**Aim of the exercise**:
Look through the lines below and extract each one that contains "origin".

┌────────

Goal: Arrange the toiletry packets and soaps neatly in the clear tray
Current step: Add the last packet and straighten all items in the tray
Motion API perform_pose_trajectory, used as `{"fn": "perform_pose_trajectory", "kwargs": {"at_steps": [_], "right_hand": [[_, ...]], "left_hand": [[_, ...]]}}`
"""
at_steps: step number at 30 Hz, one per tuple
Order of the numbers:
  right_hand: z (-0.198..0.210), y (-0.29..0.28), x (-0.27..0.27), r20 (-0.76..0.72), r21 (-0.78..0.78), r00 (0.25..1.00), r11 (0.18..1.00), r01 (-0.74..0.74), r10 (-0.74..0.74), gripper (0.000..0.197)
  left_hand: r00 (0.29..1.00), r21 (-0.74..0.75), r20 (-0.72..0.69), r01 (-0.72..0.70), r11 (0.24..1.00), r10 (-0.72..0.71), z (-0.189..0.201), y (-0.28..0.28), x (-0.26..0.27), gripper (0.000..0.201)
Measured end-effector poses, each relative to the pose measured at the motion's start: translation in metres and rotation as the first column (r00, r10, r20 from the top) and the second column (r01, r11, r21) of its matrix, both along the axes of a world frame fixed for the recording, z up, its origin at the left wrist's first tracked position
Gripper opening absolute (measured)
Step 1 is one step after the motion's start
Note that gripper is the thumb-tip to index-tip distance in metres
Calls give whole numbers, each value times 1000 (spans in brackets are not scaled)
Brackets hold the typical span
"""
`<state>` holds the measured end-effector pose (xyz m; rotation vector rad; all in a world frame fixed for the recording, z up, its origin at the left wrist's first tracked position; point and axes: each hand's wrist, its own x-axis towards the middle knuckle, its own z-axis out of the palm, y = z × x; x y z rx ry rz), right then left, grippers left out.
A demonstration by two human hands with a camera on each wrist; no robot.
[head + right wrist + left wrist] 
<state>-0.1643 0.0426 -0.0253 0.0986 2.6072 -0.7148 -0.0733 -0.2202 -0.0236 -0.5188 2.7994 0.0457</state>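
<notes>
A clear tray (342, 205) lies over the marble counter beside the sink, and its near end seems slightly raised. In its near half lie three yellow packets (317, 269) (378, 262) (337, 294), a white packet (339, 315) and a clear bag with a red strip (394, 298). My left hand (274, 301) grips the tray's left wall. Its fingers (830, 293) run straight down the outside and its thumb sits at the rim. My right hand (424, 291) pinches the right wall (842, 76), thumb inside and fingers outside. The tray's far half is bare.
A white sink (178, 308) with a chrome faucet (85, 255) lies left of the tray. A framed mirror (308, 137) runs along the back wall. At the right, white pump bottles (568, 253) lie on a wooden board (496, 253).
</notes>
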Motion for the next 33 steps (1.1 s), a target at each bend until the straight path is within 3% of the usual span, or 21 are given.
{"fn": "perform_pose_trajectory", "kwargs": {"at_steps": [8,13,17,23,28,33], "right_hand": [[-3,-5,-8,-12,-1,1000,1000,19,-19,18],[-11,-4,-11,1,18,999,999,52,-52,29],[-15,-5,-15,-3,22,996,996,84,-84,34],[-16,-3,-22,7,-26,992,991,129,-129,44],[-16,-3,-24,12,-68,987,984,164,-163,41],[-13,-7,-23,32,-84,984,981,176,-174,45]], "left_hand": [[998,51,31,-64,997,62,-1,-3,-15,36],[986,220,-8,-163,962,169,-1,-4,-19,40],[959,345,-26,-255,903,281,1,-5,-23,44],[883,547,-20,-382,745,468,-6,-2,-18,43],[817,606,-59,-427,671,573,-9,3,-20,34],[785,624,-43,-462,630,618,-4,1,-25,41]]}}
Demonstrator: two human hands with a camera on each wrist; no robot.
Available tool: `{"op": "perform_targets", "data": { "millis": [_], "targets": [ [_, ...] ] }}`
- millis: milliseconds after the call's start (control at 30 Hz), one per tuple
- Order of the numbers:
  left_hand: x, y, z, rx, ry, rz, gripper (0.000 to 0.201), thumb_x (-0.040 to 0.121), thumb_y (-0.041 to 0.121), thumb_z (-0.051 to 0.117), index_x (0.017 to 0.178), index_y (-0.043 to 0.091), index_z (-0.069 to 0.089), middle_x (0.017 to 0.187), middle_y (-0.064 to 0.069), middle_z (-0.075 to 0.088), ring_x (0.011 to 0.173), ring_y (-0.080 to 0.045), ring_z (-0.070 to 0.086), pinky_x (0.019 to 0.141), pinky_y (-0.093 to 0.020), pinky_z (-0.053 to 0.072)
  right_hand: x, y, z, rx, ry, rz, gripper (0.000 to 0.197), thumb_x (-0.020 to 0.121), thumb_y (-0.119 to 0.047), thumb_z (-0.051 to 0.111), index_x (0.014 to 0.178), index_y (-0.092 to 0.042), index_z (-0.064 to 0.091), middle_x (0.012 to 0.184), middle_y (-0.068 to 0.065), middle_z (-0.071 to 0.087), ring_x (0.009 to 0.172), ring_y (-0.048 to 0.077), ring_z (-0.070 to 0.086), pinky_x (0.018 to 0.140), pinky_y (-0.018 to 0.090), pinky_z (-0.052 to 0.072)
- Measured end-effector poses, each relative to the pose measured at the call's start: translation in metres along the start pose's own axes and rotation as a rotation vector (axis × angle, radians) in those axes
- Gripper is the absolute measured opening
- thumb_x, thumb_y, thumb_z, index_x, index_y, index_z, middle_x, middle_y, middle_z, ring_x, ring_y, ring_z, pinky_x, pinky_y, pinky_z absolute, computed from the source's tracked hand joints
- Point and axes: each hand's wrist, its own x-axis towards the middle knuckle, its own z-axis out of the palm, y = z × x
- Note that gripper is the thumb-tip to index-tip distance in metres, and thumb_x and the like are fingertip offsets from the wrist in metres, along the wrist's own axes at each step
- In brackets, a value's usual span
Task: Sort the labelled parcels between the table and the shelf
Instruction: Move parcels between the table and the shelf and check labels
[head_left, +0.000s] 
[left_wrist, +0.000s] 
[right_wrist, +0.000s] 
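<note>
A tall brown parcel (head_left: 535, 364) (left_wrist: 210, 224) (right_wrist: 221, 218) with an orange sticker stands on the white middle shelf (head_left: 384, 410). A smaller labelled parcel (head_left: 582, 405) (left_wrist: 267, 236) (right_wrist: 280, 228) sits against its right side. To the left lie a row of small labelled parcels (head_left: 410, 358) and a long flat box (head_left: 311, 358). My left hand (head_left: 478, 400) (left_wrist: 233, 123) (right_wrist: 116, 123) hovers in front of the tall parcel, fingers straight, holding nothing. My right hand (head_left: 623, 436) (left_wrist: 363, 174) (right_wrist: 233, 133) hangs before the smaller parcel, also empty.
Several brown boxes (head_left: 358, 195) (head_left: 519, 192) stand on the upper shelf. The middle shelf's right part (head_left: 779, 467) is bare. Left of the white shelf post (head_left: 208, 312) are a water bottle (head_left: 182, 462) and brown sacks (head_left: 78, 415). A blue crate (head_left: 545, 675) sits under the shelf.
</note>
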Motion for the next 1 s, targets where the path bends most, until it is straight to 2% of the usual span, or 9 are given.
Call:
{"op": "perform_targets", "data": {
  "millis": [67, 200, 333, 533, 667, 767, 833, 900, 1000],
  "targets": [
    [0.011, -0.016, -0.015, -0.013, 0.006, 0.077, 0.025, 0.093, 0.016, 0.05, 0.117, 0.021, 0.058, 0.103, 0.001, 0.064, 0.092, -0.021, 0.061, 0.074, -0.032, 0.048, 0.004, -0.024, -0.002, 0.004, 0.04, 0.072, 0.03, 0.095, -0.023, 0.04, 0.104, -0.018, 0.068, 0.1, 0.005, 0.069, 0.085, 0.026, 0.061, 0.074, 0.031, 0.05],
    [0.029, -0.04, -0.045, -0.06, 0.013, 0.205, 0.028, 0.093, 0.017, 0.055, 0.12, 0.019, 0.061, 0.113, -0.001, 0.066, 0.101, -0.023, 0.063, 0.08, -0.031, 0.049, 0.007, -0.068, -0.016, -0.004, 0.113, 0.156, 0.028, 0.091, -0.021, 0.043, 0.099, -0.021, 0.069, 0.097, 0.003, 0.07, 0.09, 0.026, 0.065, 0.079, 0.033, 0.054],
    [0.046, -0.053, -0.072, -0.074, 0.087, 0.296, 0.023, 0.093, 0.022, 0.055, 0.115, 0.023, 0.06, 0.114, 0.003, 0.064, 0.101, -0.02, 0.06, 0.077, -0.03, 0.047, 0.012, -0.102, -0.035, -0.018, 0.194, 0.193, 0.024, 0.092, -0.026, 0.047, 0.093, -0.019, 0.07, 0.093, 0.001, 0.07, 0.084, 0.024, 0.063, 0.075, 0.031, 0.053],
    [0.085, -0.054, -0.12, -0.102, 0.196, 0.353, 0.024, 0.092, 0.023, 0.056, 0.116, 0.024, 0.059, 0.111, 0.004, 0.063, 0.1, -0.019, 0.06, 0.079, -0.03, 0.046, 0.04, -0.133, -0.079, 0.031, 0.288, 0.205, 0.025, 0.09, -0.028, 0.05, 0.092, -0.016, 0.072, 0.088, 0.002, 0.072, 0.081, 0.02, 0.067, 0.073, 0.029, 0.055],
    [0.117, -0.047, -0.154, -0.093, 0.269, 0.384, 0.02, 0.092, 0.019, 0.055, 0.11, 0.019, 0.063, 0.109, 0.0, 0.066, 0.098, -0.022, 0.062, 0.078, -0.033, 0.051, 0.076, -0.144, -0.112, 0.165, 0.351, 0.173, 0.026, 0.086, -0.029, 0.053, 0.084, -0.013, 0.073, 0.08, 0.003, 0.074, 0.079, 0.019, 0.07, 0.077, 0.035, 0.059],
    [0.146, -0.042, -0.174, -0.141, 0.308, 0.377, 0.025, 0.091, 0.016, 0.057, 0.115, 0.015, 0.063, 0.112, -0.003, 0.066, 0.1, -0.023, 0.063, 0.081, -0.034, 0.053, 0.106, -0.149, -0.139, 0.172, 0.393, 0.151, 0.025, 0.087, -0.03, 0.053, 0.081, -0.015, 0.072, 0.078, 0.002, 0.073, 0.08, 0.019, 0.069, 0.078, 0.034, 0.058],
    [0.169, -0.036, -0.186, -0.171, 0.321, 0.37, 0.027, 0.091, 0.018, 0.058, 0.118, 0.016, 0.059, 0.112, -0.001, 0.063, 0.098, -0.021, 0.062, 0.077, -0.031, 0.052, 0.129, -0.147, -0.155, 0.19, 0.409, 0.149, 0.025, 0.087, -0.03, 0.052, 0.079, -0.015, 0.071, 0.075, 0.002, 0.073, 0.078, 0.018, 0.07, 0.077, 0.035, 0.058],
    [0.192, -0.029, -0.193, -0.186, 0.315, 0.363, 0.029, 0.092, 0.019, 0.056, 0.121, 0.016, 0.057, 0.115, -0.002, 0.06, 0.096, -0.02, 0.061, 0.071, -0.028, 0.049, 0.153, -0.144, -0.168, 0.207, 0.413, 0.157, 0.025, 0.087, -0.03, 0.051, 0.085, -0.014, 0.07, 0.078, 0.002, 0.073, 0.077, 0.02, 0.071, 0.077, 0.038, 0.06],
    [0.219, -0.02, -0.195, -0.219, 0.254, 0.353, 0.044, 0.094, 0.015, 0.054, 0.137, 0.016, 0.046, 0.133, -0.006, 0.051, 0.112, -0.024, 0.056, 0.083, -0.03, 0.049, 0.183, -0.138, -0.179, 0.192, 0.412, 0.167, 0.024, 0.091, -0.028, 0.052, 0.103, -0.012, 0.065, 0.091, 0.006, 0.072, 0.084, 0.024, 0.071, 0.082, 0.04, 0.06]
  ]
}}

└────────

**Written reply**:
Measured end-effector poses, each relative to the pose measured at the motion's start: translation in metres and rotation as the first column (r00, r10, r20 from the top) and the second column (r01, r11, r21) of its matrix, both along the axes of a world frame fixed for the recording, z up, its origin at the left wrist's first tracked position
`<state>` holds the measured end-effector pose (xyz m; rotation vector rad; all in a world frame fixed for the recording, z up, its origin at the left wrist's first tracked position; point and axes: each hand's wrist, its own x-axis towards the middle knuckle, its own z-axis out of the palm, y = z × x; x y z rx ry rz), right then left, grippers left out.

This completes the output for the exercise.